= Old Town Records =

Record label in New York City (1953–1966)

Old Town Records was a record label set up by Hy Weiss in New York City. It operated between 1953 and 1966, and was responsible for several R&B and doo-wop hit records.

Weiss, who was born in Romania, lived in the Bronx from the 1920s, and began working as a furrier. In the mid-1940s, with his brother Sam, he started distributing records produced in California by Leon René, soon expanding into distributing records by other companies including Modern and Apollo. In 1953, he set up his own label, Old Town, taking its name, and its early stationery, from that of a wholesale paper business in Brooklyn for whom Weiss worked.

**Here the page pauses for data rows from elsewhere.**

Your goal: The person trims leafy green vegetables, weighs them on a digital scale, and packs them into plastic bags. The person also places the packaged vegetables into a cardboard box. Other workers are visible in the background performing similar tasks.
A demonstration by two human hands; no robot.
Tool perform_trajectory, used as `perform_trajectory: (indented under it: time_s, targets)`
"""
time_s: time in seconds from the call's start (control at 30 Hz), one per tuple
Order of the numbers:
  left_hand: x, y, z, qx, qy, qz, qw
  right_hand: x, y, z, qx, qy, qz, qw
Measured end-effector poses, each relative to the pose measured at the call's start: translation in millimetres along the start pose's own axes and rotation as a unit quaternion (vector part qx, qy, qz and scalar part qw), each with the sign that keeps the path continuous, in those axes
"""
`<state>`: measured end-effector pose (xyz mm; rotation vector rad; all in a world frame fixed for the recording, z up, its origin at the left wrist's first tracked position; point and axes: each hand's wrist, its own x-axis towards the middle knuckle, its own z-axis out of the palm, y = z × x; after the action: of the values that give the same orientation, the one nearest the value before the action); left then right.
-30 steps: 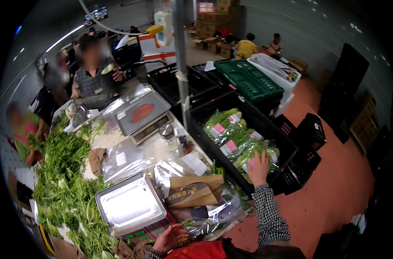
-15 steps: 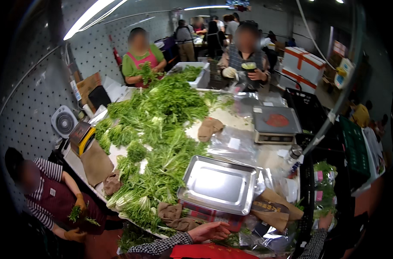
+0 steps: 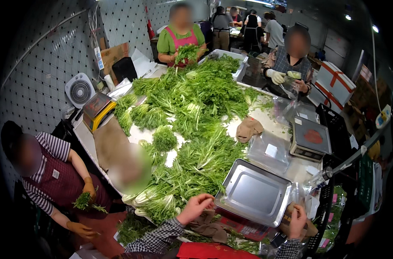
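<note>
A shiny metal tray [image 3: 259, 192] with nothing in it sits on the near side of the table, atop a red-printed base [image 3: 244, 226]. At the tray's left corner is my left hand [image 3: 197, 208], its fingers drawn together. The fingertips are close to the rim; whether they touch it or pinch something small I cannot tell. My right hand [image 3: 297, 221] is by the tray's lower right side, fingers curled in, above brown packaging [image 3: 311, 228]. What it holds, if anything, is hidden. Leafy greens [image 3: 196, 159] pile up left of the tray; a brown cloth [image 3: 209, 226] lies under my left wrist.
A scale [image 3: 311, 138] stands at the right, beside clear plastic bags [image 3: 270, 151] and a brown glove [image 3: 249, 129]. Black crates with packed greens [image 3: 334, 211] line the right side. Several people work around the table; one at left [image 3: 54, 181] holds greens.
My right hand has come from the packed greens in the crate to the tray's right side. My left hand's fingers, spread before, are now together by the tray's corner. The view has shifted.
</note>
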<state>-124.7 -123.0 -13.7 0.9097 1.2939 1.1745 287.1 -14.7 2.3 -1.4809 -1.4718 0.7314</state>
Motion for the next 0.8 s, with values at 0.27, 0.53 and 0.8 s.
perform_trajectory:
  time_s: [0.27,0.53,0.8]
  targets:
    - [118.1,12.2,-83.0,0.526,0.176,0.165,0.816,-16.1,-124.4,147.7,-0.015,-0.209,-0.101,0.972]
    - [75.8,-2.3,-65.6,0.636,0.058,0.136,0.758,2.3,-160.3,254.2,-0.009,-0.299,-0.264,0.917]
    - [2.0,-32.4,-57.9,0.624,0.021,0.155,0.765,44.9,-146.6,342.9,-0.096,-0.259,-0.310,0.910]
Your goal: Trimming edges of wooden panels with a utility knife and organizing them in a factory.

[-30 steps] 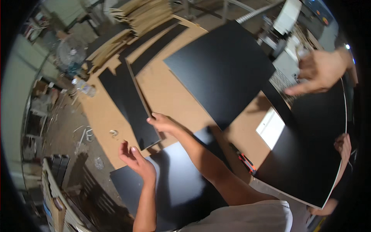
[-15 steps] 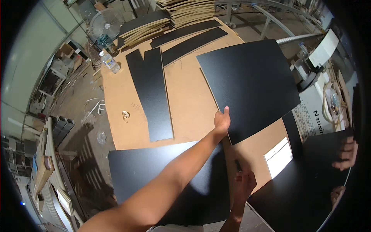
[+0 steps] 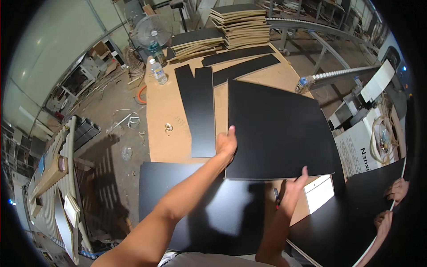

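A large black panel (image 3: 278, 131) is held between my two hands above the wooden work table. My left hand (image 3: 227, 142) grips its left edge, thumb on top and fingers underneath. On its near edge is my right hand (image 3: 295, 183), thumb over the top face; its fingers are partly hidden by the panel. Another black panel (image 3: 164, 213) lies flat in front of me, under my left forearm. Beside my right wrist rests a small dark tool with a red end (image 3: 276, 198), too small to name.
Narrow black boards (image 3: 200, 111), a clear bottle (image 3: 158, 71) and stacked panels (image 3: 243, 26) occupy the table (image 3: 169, 144). At the right, another person's hands (image 3: 397, 190) hold a black panel (image 3: 351, 211). A white rectangular piece (image 3: 320, 196) lies near my right hand. A fan (image 3: 153, 33) stands behind.
The held panel has turned, its near edge now facing me squarely. My right hand has risen from the table to grip that edge. The whole view has also shifted.
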The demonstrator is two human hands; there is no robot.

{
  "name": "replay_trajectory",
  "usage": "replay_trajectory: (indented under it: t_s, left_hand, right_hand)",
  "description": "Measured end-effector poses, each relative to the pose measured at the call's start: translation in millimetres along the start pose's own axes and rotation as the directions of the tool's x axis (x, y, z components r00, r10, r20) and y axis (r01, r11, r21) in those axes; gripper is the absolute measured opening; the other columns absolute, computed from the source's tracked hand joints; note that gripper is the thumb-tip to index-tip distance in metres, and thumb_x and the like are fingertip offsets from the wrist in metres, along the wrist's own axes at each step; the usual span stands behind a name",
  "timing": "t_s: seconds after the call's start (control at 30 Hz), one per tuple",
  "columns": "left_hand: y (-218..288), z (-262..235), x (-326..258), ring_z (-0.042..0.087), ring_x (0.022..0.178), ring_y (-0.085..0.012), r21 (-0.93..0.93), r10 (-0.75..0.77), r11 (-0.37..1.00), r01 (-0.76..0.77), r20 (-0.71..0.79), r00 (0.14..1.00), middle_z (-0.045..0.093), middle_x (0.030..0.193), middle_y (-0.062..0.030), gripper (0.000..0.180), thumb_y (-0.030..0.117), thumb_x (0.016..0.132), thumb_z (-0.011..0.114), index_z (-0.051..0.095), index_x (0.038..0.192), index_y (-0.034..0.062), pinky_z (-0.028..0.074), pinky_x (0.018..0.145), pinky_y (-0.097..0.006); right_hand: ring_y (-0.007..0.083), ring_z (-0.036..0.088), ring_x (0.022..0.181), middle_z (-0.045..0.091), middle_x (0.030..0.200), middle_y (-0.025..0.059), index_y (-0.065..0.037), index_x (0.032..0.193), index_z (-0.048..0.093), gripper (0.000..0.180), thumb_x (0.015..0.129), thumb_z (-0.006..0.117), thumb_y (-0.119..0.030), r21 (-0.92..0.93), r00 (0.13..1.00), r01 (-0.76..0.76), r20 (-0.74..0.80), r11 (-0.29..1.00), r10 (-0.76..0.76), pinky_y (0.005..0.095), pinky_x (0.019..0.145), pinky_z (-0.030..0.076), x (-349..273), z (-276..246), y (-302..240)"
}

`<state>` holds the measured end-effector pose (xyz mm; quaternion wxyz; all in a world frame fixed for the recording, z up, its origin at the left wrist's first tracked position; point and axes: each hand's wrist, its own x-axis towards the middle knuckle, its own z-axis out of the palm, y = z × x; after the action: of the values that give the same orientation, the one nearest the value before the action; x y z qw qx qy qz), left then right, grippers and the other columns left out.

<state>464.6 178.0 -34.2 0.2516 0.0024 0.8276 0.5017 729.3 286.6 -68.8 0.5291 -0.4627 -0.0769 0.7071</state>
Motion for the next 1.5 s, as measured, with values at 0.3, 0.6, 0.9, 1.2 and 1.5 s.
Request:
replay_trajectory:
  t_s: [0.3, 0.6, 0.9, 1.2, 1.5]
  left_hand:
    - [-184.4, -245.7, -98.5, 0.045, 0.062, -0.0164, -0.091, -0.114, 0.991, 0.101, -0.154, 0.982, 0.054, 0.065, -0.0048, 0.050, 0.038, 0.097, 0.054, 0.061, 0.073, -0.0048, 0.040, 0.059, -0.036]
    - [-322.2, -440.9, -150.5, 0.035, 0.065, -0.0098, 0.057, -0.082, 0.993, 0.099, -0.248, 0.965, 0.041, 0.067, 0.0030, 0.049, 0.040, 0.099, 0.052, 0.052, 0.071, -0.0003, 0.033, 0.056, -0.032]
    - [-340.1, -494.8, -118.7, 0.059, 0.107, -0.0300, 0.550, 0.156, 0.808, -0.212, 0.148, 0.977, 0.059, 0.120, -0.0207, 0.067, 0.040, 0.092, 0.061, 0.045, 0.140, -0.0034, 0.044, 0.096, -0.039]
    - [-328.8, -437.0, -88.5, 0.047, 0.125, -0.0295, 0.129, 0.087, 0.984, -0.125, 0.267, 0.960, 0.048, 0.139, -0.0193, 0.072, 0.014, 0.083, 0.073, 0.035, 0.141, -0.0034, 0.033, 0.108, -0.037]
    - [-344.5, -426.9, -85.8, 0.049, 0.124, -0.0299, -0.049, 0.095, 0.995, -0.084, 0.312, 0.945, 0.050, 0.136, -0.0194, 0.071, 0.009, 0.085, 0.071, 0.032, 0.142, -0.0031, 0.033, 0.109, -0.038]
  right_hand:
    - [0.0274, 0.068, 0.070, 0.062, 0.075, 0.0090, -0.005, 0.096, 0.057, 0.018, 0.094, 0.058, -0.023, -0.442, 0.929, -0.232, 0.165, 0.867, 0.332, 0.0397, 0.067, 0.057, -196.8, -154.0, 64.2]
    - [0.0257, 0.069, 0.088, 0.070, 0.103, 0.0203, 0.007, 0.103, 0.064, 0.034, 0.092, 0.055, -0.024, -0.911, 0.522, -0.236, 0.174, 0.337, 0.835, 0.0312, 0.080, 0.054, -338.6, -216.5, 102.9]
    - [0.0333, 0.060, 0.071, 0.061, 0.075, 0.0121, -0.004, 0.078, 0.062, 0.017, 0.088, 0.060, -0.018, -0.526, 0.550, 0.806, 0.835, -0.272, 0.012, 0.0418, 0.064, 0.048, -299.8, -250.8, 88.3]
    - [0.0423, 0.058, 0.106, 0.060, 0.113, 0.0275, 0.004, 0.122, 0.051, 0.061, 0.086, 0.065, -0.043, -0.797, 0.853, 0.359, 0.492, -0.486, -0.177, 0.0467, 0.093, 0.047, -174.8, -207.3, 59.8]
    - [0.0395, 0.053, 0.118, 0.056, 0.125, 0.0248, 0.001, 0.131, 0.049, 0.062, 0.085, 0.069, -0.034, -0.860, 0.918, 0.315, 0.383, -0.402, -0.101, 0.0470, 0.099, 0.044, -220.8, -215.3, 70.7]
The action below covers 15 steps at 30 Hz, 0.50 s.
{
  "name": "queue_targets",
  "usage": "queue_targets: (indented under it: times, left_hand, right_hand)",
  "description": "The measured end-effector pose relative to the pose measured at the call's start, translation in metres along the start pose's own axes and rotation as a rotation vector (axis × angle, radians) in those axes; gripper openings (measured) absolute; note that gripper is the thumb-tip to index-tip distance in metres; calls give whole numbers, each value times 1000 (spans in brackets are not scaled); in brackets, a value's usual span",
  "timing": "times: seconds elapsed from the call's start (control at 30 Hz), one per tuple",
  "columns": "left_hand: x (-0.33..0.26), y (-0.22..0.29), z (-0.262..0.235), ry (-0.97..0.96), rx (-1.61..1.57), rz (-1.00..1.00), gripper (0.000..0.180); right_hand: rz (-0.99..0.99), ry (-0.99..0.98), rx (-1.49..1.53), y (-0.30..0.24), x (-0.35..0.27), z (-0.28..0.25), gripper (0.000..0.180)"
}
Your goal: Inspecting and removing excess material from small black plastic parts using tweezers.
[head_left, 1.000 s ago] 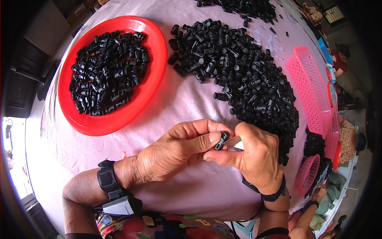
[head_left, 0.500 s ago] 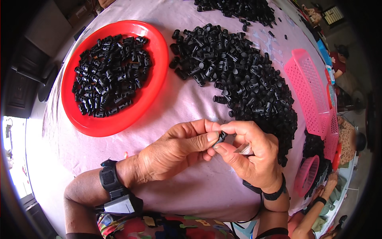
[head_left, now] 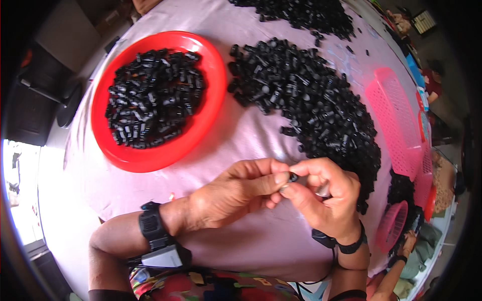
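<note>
Between the fingertips of both hands is a small black plastic piece [head_left: 293, 177], which looks like a cord lock, mostly covered by the fingers. My left hand [head_left: 221, 198] pinches it from the left with thumb and index finger. From the other side, the thumb and index finger of my right hand [head_left: 329, 200] close on it. Something silvery [head_left: 323, 190] shows in the curl of the right hand; its kind cannot be made out. Left of the hands stands a red plastic plate [head_left: 215, 110] heaped with black cord locks [head_left: 150, 100]. Beyond them lies a large loose pile of similar black parts [head_left: 316, 98].
Another black pile [head_left: 301, 15] lies at the far edge of the pink tablecloth [head_left: 165, 200]. Pink perforated baskets [head_left: 396, 125] stand on the right. At lower right, near a round pink basket [head_left: 391, 226], another person's hand [head_left: 409, 241] reaches in.
The whole view has shifted slightly, moving plate, piles and hands a little to the right. Both hands keep their pinch on the black piece, which now shows less between the fingers.
</note>
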State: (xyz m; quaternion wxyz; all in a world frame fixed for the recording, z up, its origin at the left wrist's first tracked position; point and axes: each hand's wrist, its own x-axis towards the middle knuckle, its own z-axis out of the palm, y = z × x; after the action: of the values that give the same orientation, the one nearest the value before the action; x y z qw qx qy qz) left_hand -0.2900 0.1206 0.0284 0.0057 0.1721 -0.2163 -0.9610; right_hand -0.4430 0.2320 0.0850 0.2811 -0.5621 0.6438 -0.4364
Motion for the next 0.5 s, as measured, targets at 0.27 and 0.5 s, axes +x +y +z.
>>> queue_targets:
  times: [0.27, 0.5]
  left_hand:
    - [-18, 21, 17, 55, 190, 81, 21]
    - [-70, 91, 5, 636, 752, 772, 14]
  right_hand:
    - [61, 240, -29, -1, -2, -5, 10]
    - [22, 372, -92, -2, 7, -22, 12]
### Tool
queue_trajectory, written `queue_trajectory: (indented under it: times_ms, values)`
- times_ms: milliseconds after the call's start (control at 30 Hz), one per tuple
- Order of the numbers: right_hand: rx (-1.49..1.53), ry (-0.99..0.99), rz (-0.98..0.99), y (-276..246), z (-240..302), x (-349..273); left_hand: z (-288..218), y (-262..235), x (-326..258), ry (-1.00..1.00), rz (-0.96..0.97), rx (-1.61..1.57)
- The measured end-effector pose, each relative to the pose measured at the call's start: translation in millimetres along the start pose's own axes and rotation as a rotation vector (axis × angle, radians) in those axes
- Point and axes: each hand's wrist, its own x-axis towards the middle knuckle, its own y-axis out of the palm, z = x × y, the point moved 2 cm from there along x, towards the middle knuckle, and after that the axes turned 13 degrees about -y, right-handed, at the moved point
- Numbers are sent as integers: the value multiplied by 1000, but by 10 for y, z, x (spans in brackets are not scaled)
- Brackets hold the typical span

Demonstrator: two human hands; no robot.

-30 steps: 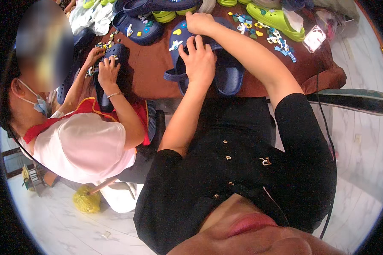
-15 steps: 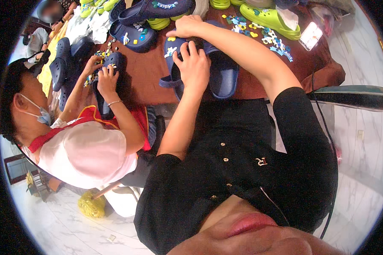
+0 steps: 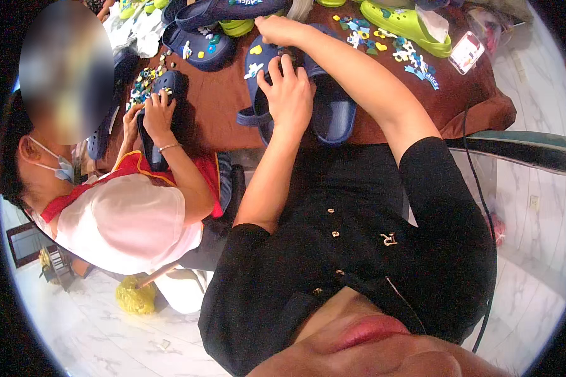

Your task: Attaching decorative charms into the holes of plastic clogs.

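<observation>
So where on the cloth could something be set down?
Bare cloth shows between the co-worker's navy clog and the navy pair, and below the loose charms, right of the right forearm. The far side is crowded with green clogs and navy clogs.

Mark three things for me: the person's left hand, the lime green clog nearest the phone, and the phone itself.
Left hand (image 3: 289, 95): head view, on the back of the hand.
Lime green clog (image 3: 399, 24): head view, on its upper.
Phone (image 3: 466, 53): head view, on its lit face.
</observation>
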Motion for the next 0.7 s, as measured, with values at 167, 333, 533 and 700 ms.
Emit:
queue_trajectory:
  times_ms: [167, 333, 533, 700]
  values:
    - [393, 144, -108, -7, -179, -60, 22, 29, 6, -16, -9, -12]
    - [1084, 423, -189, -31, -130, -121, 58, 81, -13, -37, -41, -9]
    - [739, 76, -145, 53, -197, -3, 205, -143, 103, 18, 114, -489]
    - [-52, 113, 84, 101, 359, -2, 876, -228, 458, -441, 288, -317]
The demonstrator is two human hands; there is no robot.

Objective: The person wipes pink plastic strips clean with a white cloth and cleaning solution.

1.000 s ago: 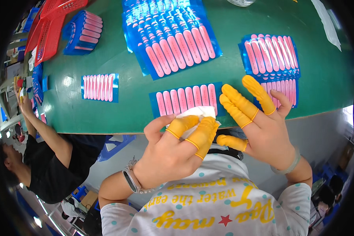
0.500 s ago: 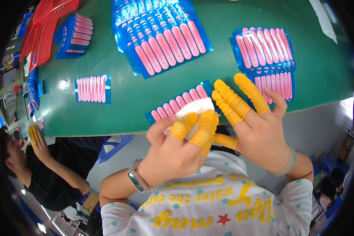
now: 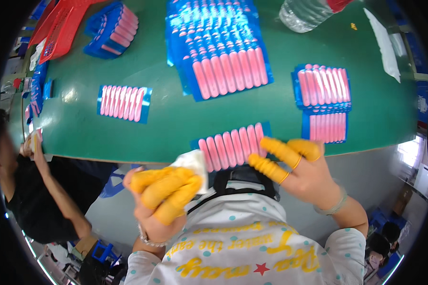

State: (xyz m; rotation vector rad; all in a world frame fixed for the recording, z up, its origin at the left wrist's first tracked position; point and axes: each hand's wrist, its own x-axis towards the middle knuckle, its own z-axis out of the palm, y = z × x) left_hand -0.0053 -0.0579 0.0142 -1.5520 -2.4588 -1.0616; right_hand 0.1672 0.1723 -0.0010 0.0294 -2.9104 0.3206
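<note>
Close to the table's near edge lies a blue sheet bearing a row of pink rounded strips, perhaps nail files. My right hand, in yellow finger covers, has its thumb and a fingertip apart on the sheet's right end. Its other fingers bend away to the right. At the sheet's left end my left hand, also in yellow finger covers, is closed around a crumpled white cloth. Part of the cloth touches or overlaps the sheet's lower left corner; the rest disappears behind the fingers.
Beyond the sheet stands a large overlapping pile of similar strip sheets. Smaller piles lie right, a single sheet left. A clear bottle, red baskets and a white sheet occupy the far side. A co-worker works at left.
My left hand has drawn back left and toward me with the cloth, uncovering the pink strips. My right hand has come down onto the sheet's right end. The view has shifted.
</note>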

Weiss took sole control of the label in 1956. He was primarily a producer of vocal groups, as well as blues music. Old Town had its first hit with the 1958 single "We Belong Together" by Robert & Johnny, and had further hits by Billy Bland ("Let the Little Girl Dance"), the Solitaires ("Walking Along "), the Fiestas ("So Fine"), the Capris ("There's a Moon Out Tonight"), the Earls ("Remember Then"), and others. Arthur Prysock was the label's primary album artist, and the label also recorded blues musicians including Sonny Terry. In addition, Old Town released many vocal records that were successful in the New York area, but did not break nationally or internationally.

The Old Town catalog was sold by Weiss to Atlantic Records in 1970. The label re-emerged between 1973 and 1978, issuing several albums by Arthur Prysock. Weiss died in 2007.